EXERCISE: Given the material below, return only the lines starting at the line with "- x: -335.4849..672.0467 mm" and ending at the line with "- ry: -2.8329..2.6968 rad", exactly as they appear.

COLLECTED MATERIAL:

§

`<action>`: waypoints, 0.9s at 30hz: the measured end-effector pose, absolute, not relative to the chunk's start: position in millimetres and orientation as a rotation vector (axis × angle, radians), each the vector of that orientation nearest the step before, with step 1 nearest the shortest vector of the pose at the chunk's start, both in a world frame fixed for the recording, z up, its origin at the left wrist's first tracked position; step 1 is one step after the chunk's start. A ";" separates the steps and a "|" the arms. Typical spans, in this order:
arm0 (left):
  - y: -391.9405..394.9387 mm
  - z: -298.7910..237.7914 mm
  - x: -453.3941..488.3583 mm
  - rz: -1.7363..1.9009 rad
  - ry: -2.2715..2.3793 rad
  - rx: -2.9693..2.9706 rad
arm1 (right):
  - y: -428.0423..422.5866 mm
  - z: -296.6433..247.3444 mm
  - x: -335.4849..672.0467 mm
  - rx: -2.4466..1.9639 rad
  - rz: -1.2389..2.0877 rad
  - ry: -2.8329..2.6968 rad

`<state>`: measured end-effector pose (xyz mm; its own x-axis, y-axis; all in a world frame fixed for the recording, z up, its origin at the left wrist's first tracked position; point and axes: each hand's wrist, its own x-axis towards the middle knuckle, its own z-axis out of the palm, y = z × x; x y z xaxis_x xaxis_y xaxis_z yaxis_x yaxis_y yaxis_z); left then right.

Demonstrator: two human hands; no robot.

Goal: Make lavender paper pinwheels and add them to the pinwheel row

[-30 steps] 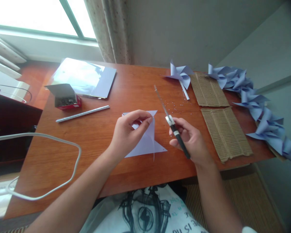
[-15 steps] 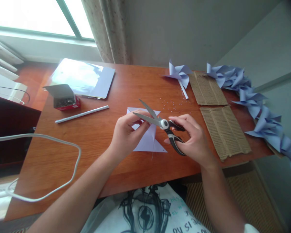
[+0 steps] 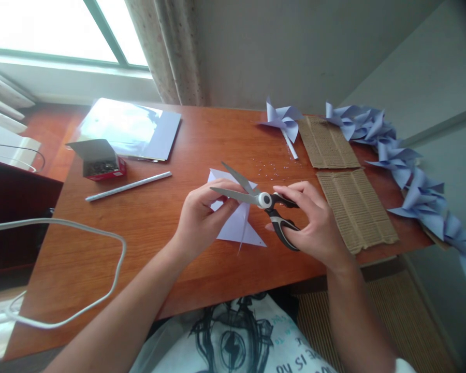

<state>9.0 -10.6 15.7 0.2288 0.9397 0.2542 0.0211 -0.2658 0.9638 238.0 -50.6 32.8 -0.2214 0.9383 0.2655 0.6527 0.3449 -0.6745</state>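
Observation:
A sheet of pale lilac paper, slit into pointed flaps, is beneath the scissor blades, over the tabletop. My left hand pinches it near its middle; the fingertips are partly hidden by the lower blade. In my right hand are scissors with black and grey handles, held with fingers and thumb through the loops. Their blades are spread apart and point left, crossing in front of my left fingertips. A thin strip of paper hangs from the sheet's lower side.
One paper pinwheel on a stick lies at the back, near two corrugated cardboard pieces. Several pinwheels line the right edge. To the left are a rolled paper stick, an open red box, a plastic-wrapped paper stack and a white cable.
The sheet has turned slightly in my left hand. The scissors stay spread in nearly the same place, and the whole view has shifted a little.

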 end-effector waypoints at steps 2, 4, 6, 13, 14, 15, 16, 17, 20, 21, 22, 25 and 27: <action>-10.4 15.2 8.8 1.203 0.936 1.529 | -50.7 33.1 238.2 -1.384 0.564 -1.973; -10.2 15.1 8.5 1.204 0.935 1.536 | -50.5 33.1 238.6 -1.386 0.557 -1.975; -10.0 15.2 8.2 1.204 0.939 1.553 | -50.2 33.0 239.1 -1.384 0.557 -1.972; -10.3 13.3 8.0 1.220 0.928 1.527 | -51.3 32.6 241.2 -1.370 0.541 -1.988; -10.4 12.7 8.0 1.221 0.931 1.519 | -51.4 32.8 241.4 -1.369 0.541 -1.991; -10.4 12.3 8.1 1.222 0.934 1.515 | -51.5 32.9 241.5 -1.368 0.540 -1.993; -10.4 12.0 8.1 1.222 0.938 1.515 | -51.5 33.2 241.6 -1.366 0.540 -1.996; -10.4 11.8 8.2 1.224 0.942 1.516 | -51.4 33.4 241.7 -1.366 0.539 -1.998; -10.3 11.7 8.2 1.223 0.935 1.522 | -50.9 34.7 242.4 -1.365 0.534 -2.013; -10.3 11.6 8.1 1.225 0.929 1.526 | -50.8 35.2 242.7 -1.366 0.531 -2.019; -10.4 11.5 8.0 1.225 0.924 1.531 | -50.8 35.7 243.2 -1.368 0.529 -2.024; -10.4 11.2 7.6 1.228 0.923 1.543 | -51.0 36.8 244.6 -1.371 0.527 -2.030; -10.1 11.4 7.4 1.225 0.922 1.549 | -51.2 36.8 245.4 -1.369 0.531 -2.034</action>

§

ANSWER SPACE:
  - x: -335.4849..672.0467 mm
  - rx: -2.4466..1.9639 rad
  - rz: -1.2389..2.0877 rad
  - ry: -2.8329..2.6968 rad

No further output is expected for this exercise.